Es verdad que frente a las estacas parlantes de Felipe de Borbón y Sofía de Grecia la noche del triunfo español en Sudáfrica, las aspas expresivas de Letizia Ortiz resultaban chocantes. Los primeros, paralizados por una educación que lastra la naturalidad. La segunda, desbridada por la situación de euforia, se olvidó de lo aprendido en el curso acelerado de compostura real, que ha de tragarse hasta lo inhumano las emociones. Lo curioso de todo esto es que esos detalles no pasan desapercibidos por la audiencia, al menos yo también percibí cierto desajuste de gestos en unos y otra. Unos, comedidos. Otra, impaciente. Tanto que la Princesa de Asturias osó tocar el hombro de la Reina guiándola al reportero que les preguntaba. Es un gesto infrecuente que se entiende en el contexto. Y lo explica. Pero el talibán Jaime Peñafiel fue implacable con Leti.

El beso de Íker Casillas a Sara Carbonero también ha tenido sus lecturas. Para el pueblo corriente, ese que lo mismo se lía el esternón con una señera que con la roja y gualda nacional, el apretón estuvo más que justificado.

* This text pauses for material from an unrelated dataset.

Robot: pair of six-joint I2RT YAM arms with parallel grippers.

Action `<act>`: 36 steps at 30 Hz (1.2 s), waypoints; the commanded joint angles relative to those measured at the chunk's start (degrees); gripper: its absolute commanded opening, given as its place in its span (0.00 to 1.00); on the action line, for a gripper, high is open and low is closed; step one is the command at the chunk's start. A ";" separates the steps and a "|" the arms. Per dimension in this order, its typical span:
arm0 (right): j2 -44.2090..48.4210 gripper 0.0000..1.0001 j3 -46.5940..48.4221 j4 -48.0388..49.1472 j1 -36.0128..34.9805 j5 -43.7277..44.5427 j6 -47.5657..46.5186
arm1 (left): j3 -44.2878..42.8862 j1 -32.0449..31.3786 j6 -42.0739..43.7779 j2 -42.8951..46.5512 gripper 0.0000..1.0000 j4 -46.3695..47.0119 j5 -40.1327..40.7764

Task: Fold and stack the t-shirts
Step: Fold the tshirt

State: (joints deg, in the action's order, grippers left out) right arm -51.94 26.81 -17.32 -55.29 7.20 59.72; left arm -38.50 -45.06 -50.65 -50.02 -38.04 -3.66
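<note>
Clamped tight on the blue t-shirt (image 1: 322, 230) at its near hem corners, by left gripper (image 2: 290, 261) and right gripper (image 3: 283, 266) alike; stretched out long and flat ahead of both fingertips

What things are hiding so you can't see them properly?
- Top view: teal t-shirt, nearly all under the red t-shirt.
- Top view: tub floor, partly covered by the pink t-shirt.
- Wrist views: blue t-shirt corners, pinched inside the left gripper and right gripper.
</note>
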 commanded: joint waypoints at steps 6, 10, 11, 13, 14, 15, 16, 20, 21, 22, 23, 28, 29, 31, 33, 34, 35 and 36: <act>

Para algunos comentaristas con el morro torcido desde que se levantan hasta que se acuestan el gesto no fue más que una claudicación periodística. Y como Fernando González Urbaneja, presidente de la Asociación de la Prensa de Madrid, arremetió contra la periodista de Telecinco ya que «debería de no mezclar sus emociones con las historias que construye», refiriéndose a su cercanía junto a la portería de Casillas –ignorando que la posición la establece la FIFA-, una reportera de la cadena quiso saber qué le pareció el beso de los amantes. Irrelevante, eso es periodismo irrelevante, contestó. Lleva razón. Pero preciso, significativo. Mucho.